What you will do
Among the lines of the material, copy those that hold the string "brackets".
════
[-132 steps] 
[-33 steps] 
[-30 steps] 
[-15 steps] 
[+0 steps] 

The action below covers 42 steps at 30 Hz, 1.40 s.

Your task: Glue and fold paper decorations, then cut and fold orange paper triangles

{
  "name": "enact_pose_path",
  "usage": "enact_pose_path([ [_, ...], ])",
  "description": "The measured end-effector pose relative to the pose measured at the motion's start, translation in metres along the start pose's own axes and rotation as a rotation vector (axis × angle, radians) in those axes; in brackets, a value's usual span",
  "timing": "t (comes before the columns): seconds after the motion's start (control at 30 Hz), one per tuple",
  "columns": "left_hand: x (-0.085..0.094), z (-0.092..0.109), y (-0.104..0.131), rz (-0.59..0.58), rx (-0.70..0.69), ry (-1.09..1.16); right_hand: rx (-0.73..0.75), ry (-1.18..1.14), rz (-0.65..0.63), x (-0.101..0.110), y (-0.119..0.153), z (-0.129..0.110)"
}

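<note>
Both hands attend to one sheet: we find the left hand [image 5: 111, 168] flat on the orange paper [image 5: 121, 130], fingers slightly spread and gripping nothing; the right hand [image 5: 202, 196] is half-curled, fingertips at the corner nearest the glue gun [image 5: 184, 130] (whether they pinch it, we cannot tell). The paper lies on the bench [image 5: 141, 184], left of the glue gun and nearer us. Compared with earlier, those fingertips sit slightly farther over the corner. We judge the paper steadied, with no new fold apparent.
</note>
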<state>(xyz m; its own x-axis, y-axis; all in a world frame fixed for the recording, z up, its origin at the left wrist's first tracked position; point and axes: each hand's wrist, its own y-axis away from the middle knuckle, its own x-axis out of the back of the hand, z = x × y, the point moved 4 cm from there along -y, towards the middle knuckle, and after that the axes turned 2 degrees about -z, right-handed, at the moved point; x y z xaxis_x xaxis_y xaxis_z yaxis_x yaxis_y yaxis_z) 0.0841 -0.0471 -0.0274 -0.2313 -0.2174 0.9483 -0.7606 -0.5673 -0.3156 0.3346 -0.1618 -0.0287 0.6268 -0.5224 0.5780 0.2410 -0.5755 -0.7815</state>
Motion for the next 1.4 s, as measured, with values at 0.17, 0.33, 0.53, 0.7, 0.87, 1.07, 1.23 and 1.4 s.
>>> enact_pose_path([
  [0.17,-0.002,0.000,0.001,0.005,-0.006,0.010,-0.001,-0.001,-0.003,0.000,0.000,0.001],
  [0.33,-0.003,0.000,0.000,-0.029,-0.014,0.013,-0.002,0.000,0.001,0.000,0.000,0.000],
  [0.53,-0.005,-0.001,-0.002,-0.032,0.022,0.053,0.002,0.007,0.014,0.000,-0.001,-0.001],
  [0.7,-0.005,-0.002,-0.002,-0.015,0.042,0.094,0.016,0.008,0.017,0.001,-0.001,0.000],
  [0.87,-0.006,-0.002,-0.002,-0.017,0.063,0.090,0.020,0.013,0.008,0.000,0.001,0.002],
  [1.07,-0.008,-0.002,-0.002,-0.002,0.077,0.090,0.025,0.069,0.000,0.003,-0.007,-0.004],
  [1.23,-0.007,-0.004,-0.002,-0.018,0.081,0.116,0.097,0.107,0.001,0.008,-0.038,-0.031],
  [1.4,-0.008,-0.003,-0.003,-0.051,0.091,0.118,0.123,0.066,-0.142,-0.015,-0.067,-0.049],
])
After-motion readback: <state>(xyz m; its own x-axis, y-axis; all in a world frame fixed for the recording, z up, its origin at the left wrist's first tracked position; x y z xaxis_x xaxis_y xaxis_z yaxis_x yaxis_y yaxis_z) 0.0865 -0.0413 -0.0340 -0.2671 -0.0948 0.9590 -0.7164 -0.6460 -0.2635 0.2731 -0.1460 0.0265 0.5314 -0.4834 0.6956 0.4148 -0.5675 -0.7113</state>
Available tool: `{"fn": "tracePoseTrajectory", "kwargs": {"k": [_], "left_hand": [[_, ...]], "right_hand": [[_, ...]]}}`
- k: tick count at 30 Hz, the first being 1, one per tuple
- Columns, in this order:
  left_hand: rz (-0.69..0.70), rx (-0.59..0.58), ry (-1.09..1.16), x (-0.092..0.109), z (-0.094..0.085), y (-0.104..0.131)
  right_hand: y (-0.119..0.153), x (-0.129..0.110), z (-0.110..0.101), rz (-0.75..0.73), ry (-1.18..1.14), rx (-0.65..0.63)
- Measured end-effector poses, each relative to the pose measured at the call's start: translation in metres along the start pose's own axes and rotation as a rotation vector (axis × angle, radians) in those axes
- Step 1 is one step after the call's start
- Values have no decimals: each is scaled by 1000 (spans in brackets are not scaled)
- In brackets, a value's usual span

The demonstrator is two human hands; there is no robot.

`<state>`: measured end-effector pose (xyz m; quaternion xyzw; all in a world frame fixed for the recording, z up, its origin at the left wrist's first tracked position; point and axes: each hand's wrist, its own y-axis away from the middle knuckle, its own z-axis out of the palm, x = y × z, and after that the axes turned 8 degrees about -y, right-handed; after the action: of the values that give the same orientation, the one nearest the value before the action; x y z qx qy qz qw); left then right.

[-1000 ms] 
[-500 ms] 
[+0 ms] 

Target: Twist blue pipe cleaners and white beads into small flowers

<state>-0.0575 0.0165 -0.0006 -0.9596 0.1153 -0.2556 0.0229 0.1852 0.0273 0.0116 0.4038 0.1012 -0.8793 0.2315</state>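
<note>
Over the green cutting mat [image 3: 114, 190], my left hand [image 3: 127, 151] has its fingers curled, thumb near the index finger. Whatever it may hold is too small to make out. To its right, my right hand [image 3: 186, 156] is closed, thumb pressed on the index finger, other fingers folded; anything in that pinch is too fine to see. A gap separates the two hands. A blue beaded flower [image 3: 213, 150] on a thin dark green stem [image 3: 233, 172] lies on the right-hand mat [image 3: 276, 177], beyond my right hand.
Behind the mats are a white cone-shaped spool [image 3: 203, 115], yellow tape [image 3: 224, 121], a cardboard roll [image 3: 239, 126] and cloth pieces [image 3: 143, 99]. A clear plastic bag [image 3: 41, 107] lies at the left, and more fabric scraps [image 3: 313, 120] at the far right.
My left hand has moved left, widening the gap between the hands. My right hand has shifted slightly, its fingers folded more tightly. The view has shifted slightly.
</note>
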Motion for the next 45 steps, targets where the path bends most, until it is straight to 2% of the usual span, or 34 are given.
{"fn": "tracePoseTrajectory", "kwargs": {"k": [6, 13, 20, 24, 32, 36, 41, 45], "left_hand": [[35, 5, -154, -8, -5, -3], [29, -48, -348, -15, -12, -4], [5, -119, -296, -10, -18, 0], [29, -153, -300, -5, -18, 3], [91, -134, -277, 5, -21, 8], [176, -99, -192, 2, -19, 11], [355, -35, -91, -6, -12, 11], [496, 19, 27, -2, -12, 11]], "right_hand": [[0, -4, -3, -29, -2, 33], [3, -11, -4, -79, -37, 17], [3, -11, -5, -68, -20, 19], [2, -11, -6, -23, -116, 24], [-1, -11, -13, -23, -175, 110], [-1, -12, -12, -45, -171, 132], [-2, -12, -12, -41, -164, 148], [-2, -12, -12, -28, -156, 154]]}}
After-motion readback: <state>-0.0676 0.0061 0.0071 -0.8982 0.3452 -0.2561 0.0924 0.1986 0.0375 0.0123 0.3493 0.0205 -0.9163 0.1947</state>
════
Worked solution
  "description": "The measured end-effector pose relative to the pose measured at the motion's start, translation in metres along the start pose's own axes and rotation as a rotation vector (axis × angle, radians) in those axes; in brackets, a value's usual span",
- Values have no decimals: each is scaled by 1000 (spans in brackets are not scaled)
- In brackets, a value's usual span

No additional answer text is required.